Alphanumeric codes, also called character codes, are binary codes used to represent alphanumeric data. The codes write alphanumeric data, including letters of the alphabet, numbers, mathematical symbols and punctuation marks, in a form that is understandable and process able by a computer. Using these codes, we can interface input-output devices such as keyboards, monitors, printers etc. with computer.
Several coding techniques have been invented that represent alphanumeric information as a series of l’s and O’s. The earliest better-known alphanumeric codes were the Morse code used in telegraph and 12-bit Hollerith code used when punch cards were used as a medium of inputting and outputting data. As the punched cards have completely vanished with the evolution of new mediums, the Hollerith code was rendered obsolete. Now the ASCII and EBCDIC codes are the two most widely used alphanumeric codes. The ASCII Code is very popular code used in all personal computers and workstations whereas the EBCDIC code is mainly alphanumeric code, the UNICODE, has evolved to overcome the limitation of limited character encoding as in case of ASCII and EBCDIC code.
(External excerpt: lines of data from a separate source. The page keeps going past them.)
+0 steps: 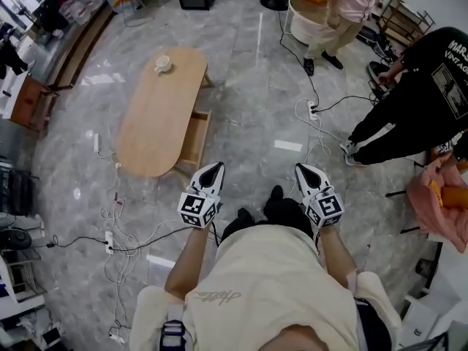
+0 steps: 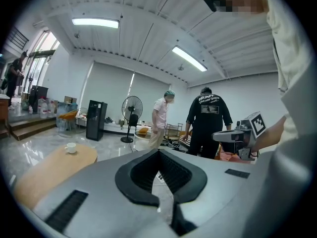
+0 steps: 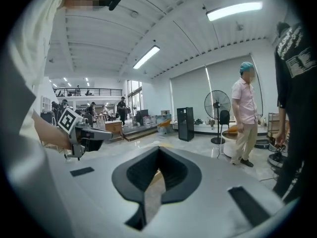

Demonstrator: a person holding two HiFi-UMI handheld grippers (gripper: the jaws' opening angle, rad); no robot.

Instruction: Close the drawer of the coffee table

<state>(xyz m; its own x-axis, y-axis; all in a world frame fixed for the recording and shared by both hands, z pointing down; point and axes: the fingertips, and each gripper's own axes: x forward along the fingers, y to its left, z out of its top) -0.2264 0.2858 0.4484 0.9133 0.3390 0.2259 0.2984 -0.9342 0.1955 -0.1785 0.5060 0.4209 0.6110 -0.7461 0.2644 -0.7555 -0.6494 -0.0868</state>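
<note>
two grippers: we hold the left gripper (image 1: 212,172) and the right gripper (image 1: 306,172) low in front of us. each has its jaws pressed together on nothing, and both are well apart from the table.
drawer place: the drawer (image 1: 194,139) sticks out from under the right long edge of the coffee table (image 1: 150,123), nearer the near end than the far end.
drawer direction: its front board faces right in the head view, towards open floor. its long axis lies along the table's long edge, running away from us, and it slides across that line.
tabletop: a cup (image 1: 162,64) sits near the far end.
step in hand: by our judgement the approach is barely begun, and nothing touches the drawer.
doing it well: we should come round to the front board, set the closed jaws flat on its middle and push square to the table edge so it does not skew. a gentle push would spare the cup.
underfoot: a power strip (image 1: 109,241) lies off the table's near end.
</note>
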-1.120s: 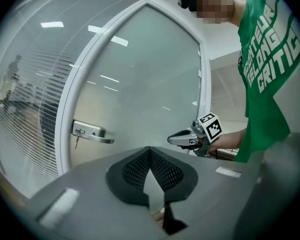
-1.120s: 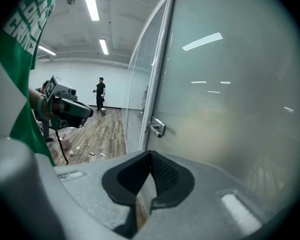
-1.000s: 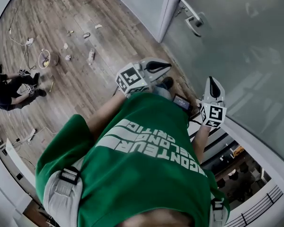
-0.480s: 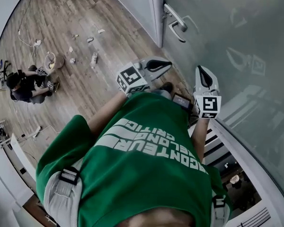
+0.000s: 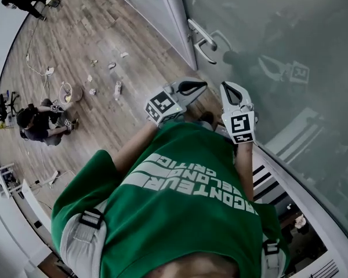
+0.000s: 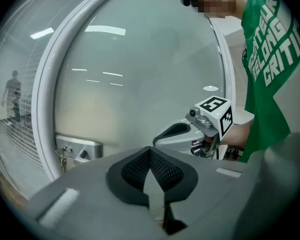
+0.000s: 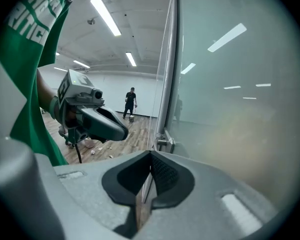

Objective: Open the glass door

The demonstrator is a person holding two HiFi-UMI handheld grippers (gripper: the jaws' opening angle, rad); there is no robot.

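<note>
The step in hand is the approach. The glass door (image 5: 278,45) stands shut ahead and to the person's right, a frosted pane in a white frame. Its handle (image 5: 202,38), a metal lever on a plate at the door's edge, is untouched.

Both tools are held out toward it over the wooden floor (image 5: 104,45). The left gripper (image 5: 198,86) has its jaws together with nothing between them. The right gripper (image 5: 227,88) is closed just as tightly and is also empty. In the head view the two tips sit near each other, below the handle and clear of it, with the right one closer to the pane. The right gripper view looks along the door's edge, with the handle plate beyond its tip.

As I read it, nothing of the opening itself is done yet. The next move calls for one gripper — likely the right — to part its jaws and come up level with the lever. It would then take the lever between its pads and close firmly enough to press it down. Whether the door then wants a push or a pull I cannot tell — the hinge side is not shown clearly.
</note>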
Types of alphanumeric code.
MORSE CODE
The Morse code, invented in 1837 by Samuel F.B. Morse, was the first alphanumeric code used in telecommunication. It uses a standardized sequence of short and long elements to represent letters, numerals and special characters of a given message. The short and long elements can be formed by sounds, marks, pulses, on off keying and are commonly known as dots and dashes. For example : The letter ‘A’ is formed by a dot followed by a dash. The digit 5 is formed by 5 dots in succession. The International Morse code treats a dash equal to three dots. To see the details of Morse code table you can refer the Internet search engines.
Due to variable length of Morse code characters, the morse code could not adapt to automated circuits. In most electronic communication, the Baudot code and ASCII code are used.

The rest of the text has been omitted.